4. Registration Expenses
(a) All fees and expenses incident to the performance of
or compliance with this Agreement by the Company, except as and to the extent
specified in Section 4(b), shall be borne by the Company whether or not
pursuant to an Underwritten Offering and whether or not the Registration
Statement is filed or becomes effective and whether or not any Registrable
Securities are sold pursuant to the Registration Statement. The fees and
expenses referred to in the foregoing sentence shall include, without
limitation, (i) all registration and filing fees (including, without
limitation, fees and expenses (A) with respect to filings required to be made
with the AMEX or each other securities exchange or market on which Registrable
Securities are required hereunder to be listed, and (B) in compliance with
state securities or Blue Sky laws (including, without limitation, reasonable
fees and disbursements of the Special Counsel in connection with Blue Sky
qualifications or exemptions of the Registrable Securities and determination of
the eligibility of the Registrable Securities for investment under the laws of
such jurisdictions as the managing underwriters, if any, or the Holders of a
majority of Registrable Securities may designate)), (ii) printing expenses
(including, without limitation, expenses of printing certificates for
Registrable Securities and of printing prospectuses if the printing of
prospectuses is reasonably requested by the managing underwriters, if any, or
by the holders of a majority of the Registrable Securities included in the
Registration Statement), (iii) messenger, telephone and delivery expenses
incurred by the Company, (iv) reasonable fees and disbursements of counsel for
the Company and the Special Counsel, (v) Securities Act liability insurance, if
the Company so desires such insurance, and (vi) fees and expenses of all other
Persons retained by the Company in connection with the consummation of the
transactions contemplated by this Agreement. In addition, the Company shall be
responsible for all of its internal expenses incurred in connection with the
consummation of the transactions contemplated
-11-
12
by this Agreement (including, without limitation, all salaries and expenses of
its officers and employees performing legal or accounting duties), the expense
of any annual audit.
(b) If the Holders require an Underwritten Offering
pursuant to the terms hereof, the Company shall be responsible for all costs,
fees and expenses in connection therewith, except that the Holders shall be
responsible for the fees and disbursements of the underwriters (including any
underwriting commissions and discounts which shall be borne by the Holders) and
the underwriters' legal counsel and accountants (which shall be borne by the
Holders).
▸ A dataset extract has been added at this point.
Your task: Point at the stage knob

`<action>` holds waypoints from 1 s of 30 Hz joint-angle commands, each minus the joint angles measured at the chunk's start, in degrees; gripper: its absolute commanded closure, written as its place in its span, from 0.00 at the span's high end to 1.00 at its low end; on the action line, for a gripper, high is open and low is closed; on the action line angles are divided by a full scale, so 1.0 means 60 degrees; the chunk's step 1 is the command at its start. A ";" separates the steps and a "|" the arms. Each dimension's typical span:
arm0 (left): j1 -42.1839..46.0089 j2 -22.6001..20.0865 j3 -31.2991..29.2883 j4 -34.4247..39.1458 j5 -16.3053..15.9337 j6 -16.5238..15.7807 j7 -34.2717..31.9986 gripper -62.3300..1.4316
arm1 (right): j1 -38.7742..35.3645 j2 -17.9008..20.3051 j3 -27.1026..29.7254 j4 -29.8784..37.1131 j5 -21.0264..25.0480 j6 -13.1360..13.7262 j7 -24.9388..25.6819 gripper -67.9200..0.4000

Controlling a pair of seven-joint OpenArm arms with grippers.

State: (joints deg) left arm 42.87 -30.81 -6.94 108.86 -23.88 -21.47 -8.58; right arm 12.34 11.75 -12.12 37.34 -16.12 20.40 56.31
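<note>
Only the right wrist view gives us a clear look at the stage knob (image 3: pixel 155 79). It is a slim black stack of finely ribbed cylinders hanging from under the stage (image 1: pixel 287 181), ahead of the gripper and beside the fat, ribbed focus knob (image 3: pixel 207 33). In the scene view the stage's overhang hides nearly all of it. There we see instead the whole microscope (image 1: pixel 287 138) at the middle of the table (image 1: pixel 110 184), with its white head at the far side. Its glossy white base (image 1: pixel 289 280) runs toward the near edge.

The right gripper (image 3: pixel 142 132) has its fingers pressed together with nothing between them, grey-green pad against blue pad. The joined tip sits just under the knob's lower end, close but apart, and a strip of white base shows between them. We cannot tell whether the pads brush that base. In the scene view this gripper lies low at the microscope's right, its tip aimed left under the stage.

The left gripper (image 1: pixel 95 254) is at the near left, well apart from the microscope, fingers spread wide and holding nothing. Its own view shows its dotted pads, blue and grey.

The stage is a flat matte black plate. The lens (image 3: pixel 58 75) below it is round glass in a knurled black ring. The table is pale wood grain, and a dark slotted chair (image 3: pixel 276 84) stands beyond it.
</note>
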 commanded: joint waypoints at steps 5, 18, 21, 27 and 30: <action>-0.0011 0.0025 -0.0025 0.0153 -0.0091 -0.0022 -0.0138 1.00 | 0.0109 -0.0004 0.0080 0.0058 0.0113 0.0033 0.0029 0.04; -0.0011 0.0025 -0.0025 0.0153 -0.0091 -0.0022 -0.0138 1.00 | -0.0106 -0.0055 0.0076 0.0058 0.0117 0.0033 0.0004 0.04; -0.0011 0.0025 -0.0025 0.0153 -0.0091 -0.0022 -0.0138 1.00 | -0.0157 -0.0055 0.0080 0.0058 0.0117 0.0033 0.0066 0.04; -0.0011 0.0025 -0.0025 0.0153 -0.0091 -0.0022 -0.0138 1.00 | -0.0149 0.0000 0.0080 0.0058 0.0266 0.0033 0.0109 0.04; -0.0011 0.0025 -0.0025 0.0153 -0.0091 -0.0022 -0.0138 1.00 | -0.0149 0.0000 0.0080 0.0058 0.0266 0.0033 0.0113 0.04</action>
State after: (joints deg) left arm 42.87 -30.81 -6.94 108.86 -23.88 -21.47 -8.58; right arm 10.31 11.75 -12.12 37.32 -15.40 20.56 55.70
Therefore, in such circumstances, the Holder shall bear the expenses
of the fees and disbursements of their legal counsel any legal counsel or
accounting firm retained by the underwriters in connection with such
Underwritten Offering and the costs of any determination (but not filing) by
the underwriters of the eligibility of the Registrable Securities for
investment under the applicable state securities laws. By way of illustration
which is not intended to diminish from the provisions of Section 4(a), the
Holders shall not be responsible for, and the Company shall be required to pay
the fees or disbursements incurred by the Company (including by its legal
counsel and accountants) in connection with, the preparation and filing of a
Registration Statement and related Prospectus for such offering, the
maintenance of such Registration Statement in accordance with the terms hereof,
the listing of the Registrable Securities in accordance with the requirements
hereof, and printing expenses incurred to comply with the requirements hereof.
5. Indemnification
(a) Indemnification by the Company. The Company shall,
notwithstanding any termination of this Agreement, indemnify and hold harmless
each Holder, the officers, directors, agents (including any underwriters
retained by such Holder in connection with the offer and sale of Registrable
Securities), brokers (including brokers who offer and sell Registrable
Securities as principal as a result of a pledge or any failure to perform under
a margin call of Common Stock), investment advisors and employees of each of
them, each Person who controls any such Holder (within the meaning of Section
15 of the Securities Act or Section 20 of the Exchange Act) and the officers,
directors, agents and employees of each such controlling Person, to the fullest
extent permitted by applicable law, from and against any and all losses,
claims, damages, liabilities, costs (including, without limitation, reasonable
costs of preparation and reasonable attorneys' fees and expenses)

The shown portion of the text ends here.